In line with shrinking economic activity, public revenues will fall while unemployment benefit payments increase.

If, as in a typical European member state, a loss of one per cent of real GDP involves a deterioration of the deficit by 0.5 per cent, then the second round effects of a one per cent of GDP expenditure squeeze more than offset the initial improvement in the deficit.

In our ‘back of the envelope’ calculus, the final deficit would increase by 0.25 per cent and this despite (or exactly because of) an expenditure based consolidation of one per cent of GDP. It’s as if policy makers, by trying to get the economy out of a hole, are digging an even deeper hole.

This is highly relevant for the Euro Area at this very moment: many member states are now already facing a recession and, despite this, are being forced by the European economic policy consensus to enforce fiscal cut after fiscal cut in what will prove to be a vain attempt to respect unrealistic deficit objectives.

The trap of a vicious spiral is clearly there.

Third, aggressive consolidation plans which ‘frontload’ the fiscal cuts at the beginning of the period have harsher and more protracted negative effects on output than gradual consolidation.

It is less costly for the economy to administer a 0.5 per cent of GDP cut each year over the next four years than to cut two per cent of GDP at once.


The true economic impact of austerity

The previous three points are already rather spectacular.

However, the IMF working paper goes even further by debunking the myth that, even if it has a recessionary impact, hard and tough consolidation is necessary and unavoidable to restore financial market confidence.

Here, the working paper uses a simulation to illustrate how a fiscal consolidation policy that is misguided will unchain the demons of financial markets instead of calming them down.
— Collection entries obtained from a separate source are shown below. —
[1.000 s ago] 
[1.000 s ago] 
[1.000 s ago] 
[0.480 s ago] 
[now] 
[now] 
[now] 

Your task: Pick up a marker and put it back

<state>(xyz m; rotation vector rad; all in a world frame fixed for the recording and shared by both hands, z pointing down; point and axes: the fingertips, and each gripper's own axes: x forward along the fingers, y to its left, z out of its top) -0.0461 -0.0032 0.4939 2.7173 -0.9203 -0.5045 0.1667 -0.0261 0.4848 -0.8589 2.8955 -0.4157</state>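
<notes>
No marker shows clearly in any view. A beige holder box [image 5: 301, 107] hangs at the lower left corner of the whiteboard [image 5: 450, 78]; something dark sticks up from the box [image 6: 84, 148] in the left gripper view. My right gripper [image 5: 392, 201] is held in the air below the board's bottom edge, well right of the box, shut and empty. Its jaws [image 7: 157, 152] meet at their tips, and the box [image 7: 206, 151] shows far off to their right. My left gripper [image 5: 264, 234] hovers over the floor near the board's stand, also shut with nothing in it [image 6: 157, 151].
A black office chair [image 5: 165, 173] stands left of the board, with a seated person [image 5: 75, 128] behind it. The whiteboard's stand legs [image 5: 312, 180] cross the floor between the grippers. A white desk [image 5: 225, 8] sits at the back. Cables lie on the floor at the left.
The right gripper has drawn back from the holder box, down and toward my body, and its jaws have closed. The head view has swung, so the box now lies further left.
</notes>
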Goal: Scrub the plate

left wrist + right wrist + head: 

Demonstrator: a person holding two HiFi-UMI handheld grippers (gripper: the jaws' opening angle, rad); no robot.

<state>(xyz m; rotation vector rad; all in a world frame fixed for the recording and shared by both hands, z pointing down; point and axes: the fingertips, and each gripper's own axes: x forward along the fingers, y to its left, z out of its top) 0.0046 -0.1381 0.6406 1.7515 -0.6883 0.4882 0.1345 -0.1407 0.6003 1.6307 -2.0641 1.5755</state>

In this simulation, a country with a 120 per cent of GDP debt ratio reacts to a negative shock to its economy by going for a fiscal squeeze of five per cent of GDP over one and half years, and with the entire consolidation being based on public spending cuts.

The result is that debt continues to explode.

The reason for this has to do with the ‘denominator’ effect.

Even if the annual deficit (which is part of the nominator) is being reduced, this consolidation policy triggers a prolonged recession depressing nominal GDP (which is in the denominator), thereby pushing the debt to GDP ratio up, not down!

After four years, the debt to GDP ratio is still 14 per cent of GDP higher compared to another scenario in which the consolidation is done in a gradual way and equally based on expenditure cuts and tax hikes.

In turn, the failure to get debt dynamics under control makes the economy even more vulnerable to deteriorating market sentiment.

Despite aggressive consolidation, markets observe that the debt to GDP ratio keeps increasing.

They lose confidence and dump sovereign bonds, thus pushing interest rates up.

From that moment on, markets organise the self-fulfilling spiral of excessive interest rates leading to totally unsustainable debt dynamics.

In this way, markers defy fiscal austerity efforts altogether: the only effect of austerity is that it deepens the recession while at the same time intensifying financial market turmoil.

In short, the IMF’s working paper, even if formulated in technical language, is crying out loud and serious warnings to European policy makers: end austerity now! Stop frontloading austerity! Stop cutting social benefits and public services! Do not cut spending in the middle of a recession! Shift deficit targets over a longer time horizon! Consolidate by ending tax dumping in Europe!

End the ECB’s ‘malign neglect’ of irrational financial markets pushing distressed member states even deeper into the abyss!

Anyone listening in Brussels, Frankfurt, Berlin or Paris?